Which lines below mention "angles"? Pick each one out.

· · · · · · ·

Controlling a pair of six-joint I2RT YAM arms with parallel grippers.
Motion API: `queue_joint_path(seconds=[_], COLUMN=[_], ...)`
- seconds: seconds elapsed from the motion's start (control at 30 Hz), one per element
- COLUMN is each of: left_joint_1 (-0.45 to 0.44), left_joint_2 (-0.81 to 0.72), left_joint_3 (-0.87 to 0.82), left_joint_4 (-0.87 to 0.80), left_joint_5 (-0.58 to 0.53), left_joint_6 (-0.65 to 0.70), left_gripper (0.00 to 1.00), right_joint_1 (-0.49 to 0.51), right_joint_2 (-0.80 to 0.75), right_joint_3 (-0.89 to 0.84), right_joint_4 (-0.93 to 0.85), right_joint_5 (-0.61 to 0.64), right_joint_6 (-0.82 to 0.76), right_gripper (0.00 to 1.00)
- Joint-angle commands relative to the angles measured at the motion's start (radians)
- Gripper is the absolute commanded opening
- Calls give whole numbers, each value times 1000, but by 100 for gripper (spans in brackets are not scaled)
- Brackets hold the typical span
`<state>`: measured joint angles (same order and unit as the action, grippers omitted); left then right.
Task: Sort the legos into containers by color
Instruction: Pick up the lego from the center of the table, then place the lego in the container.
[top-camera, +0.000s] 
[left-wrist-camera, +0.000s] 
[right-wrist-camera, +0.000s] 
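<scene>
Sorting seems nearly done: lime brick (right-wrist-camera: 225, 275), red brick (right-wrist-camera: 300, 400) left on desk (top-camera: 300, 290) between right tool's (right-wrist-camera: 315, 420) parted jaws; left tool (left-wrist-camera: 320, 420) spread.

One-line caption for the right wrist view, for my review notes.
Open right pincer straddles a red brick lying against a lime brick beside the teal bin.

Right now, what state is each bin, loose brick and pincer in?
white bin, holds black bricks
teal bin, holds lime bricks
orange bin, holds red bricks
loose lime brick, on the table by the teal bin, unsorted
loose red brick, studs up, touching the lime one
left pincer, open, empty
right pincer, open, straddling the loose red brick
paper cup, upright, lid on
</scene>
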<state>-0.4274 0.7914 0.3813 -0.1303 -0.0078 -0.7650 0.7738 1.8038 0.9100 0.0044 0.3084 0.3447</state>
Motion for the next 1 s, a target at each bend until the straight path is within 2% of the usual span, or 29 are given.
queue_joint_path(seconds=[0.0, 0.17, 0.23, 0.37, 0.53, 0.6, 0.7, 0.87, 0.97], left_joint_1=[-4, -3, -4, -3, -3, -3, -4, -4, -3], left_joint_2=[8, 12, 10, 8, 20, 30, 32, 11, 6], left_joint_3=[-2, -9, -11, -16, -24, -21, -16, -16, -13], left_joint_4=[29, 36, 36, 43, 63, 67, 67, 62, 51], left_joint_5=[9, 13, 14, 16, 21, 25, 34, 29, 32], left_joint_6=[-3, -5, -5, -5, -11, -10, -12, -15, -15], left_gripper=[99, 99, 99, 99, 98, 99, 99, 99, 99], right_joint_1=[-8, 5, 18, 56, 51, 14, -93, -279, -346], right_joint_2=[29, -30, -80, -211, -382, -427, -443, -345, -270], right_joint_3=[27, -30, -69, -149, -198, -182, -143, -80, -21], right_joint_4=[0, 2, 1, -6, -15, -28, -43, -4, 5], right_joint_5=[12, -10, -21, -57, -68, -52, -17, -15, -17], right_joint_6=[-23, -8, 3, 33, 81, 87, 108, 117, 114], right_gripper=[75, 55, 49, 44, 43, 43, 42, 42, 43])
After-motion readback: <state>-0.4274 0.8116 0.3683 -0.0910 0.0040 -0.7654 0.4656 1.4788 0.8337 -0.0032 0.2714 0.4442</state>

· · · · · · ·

■ WRITTEN ANSWER ■
- Joint-angle commands relative to the angles measured at the motion's start (radians)
`<state>`: measured joint angles (same order and unit as the action, grippers omitted); left then right.

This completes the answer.